In the matter of the motion of appellants for a rehearing, the court is of the opinion that the motion should be denied. Examination of the argument of appellants filed with the motion discloses the fact that the language and tone of the brief are disrespectful to this court. It will be sufficient- in this connection to quote the following paragraphs from the brief, to-wit:
“I realize that compared with many of the matters which draw so heavily upon the time and attention of the court that this case is a small one. It is, however, large for the parties interested, and its correct solution means as much or more to them as the proper disposition of the great cases means to the parties interested in them.
“It is of course to be regretted that the record is obscure in some parts, but this does not relieve the court from its obligation to study the record and try to understand it.
“Will the court kindly point out anywhere in the record any evidence which tends to overcome this 'prima, facie case made by plaintiff against himself.

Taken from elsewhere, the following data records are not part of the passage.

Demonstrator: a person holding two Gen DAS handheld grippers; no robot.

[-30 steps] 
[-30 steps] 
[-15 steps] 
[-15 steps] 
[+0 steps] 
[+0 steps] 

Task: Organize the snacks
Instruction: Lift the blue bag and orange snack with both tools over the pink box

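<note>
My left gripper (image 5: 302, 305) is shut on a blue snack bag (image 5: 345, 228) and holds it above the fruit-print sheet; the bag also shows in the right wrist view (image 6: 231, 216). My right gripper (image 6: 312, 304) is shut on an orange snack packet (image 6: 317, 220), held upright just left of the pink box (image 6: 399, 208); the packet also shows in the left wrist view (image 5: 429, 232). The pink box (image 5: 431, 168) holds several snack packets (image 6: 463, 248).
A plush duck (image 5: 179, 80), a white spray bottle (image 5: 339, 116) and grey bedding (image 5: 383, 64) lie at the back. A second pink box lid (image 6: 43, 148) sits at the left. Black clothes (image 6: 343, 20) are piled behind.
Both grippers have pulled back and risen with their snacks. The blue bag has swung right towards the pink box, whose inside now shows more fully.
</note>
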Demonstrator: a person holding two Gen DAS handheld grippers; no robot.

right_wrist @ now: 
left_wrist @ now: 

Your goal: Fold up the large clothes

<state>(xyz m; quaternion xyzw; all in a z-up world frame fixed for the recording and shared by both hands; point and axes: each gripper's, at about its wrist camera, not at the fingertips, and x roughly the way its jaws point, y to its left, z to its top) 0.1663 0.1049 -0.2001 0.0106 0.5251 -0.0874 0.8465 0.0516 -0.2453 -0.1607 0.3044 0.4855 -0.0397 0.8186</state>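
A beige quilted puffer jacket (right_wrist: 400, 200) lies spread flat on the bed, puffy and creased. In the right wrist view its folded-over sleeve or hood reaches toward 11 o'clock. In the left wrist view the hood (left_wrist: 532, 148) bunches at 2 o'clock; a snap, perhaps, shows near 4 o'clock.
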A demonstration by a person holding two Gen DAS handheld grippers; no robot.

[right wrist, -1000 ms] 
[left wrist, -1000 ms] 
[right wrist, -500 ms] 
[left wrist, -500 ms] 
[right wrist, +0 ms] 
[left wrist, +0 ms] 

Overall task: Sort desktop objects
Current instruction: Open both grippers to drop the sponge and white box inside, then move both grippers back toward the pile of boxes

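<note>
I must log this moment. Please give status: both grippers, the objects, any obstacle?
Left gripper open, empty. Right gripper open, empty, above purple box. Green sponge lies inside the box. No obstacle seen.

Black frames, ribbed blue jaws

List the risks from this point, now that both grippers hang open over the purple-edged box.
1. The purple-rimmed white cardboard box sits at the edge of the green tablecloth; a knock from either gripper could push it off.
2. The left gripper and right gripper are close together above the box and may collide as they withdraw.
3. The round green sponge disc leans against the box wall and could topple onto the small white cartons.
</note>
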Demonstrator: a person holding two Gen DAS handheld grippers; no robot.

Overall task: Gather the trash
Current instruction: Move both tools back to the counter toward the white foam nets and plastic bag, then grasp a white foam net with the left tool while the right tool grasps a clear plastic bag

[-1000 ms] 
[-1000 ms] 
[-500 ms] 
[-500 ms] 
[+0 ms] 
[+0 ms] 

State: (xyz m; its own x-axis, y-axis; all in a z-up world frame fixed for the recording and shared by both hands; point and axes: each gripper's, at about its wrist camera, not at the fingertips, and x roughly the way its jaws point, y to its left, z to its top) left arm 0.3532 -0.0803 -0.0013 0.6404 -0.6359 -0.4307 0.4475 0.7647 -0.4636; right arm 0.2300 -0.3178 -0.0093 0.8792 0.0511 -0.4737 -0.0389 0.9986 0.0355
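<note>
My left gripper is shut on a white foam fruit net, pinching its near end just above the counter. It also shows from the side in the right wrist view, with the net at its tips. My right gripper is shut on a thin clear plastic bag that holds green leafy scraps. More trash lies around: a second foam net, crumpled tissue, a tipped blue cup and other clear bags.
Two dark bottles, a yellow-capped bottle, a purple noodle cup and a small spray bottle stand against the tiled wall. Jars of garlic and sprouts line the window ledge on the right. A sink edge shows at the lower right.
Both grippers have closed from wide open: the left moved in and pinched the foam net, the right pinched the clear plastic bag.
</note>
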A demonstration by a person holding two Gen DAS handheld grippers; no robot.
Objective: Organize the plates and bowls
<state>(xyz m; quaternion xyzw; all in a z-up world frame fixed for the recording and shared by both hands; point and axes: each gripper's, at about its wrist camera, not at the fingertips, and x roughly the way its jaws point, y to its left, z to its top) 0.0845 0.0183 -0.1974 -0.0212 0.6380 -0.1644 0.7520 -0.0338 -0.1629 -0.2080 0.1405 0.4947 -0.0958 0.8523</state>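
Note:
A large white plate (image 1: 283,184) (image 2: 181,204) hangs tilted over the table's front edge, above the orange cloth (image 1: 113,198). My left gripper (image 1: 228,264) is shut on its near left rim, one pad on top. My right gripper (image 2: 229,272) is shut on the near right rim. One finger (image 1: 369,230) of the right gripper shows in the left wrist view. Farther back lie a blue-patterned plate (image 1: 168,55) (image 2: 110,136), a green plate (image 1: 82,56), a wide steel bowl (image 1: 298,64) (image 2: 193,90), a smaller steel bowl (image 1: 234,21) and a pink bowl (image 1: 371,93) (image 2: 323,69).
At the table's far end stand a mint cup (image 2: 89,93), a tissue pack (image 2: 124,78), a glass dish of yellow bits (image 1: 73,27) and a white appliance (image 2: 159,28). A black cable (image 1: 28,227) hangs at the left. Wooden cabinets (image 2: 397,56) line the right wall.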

“Now, I do not believe and I cannot believe that this court is ready to establish so absurd a principle of equity jurisprudence as to hold that when defendants hafl need of water and there was abundance in the reservoir and they could fill their ditches and laterals and at the same time let the main ditch run as full as it .could get, that they must stop the use of this water so as toi let plaintiff run water up hill, because he was so shiftless that he would not put his ditch to a proper grade; and yet that is just what this court does say in its opinion.
*341“T do not believe that this court with its eyes open will perpetrate any such outrage as this.
“I deny the legal or moral right of this court to make the defendants assume the burden of compensating plaintiff for that which has resulted from his own fault, and the last quotation made above from the court’s opinion shows that it has undertaken to do this very thing.”
The only inference possible or proper to be drawn from this language is that it is not respectful. The arguments contained in the brief of counsel are not such as to convince this court that there is any reason why a brief, disrespectful in tone as this is, should be retained in the files and made the subject of further consideration. The brief is stricken from the files and the clerk is directed to return it to counsel for appellants. The motion for a rehearing is denied.

Motion denied.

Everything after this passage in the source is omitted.